SUPPLIED INFORMATION:
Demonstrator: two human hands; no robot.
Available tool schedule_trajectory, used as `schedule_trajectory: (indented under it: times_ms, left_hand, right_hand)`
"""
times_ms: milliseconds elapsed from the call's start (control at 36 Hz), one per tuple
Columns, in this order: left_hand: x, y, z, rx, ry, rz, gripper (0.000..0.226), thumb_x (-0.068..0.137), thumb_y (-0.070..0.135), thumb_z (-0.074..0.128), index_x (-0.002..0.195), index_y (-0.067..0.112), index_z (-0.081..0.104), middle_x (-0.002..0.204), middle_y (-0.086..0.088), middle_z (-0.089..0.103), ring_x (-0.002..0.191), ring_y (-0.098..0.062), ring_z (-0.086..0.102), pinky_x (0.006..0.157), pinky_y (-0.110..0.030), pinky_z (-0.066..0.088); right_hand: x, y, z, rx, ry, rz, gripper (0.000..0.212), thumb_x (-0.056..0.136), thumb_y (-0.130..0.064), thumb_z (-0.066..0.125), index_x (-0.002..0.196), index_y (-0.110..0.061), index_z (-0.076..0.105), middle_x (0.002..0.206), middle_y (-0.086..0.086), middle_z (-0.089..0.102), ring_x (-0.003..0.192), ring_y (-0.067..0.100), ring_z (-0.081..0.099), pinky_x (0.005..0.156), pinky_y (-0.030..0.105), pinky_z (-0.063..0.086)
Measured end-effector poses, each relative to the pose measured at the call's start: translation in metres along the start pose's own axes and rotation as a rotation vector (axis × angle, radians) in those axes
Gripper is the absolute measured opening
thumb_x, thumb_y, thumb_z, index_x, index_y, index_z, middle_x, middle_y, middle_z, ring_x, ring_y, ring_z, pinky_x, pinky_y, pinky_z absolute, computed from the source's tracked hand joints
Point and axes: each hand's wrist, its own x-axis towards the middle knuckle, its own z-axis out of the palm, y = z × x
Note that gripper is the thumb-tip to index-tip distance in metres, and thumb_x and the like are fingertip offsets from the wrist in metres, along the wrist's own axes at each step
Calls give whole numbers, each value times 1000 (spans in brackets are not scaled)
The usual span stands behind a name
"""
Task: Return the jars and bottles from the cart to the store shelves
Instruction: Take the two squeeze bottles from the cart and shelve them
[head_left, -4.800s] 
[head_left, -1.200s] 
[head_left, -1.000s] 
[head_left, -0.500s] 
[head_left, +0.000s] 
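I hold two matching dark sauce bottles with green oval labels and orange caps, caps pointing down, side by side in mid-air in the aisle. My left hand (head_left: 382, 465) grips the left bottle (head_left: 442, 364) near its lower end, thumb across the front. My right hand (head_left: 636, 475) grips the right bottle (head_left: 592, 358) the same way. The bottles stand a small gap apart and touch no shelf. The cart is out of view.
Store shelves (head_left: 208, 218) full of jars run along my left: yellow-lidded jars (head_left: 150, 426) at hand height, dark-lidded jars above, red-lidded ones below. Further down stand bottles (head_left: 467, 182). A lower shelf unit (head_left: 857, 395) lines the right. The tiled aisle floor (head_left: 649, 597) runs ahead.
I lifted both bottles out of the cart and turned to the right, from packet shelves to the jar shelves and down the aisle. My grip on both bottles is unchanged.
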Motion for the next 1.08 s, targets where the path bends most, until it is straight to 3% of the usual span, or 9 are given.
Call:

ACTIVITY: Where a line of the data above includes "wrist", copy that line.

SOLUTION TO THIS PROBLEM:
Point and axes: each hand's wrist, its own x-axis towards the middle knuckle, its own z-axis out of the palm, y = z × x
Note that gripper is the thumb-tip to index-tip distance in metres, and thumb_x and the like are fingertip offsets from the wrist in metres, along the wrist's own axes at each step

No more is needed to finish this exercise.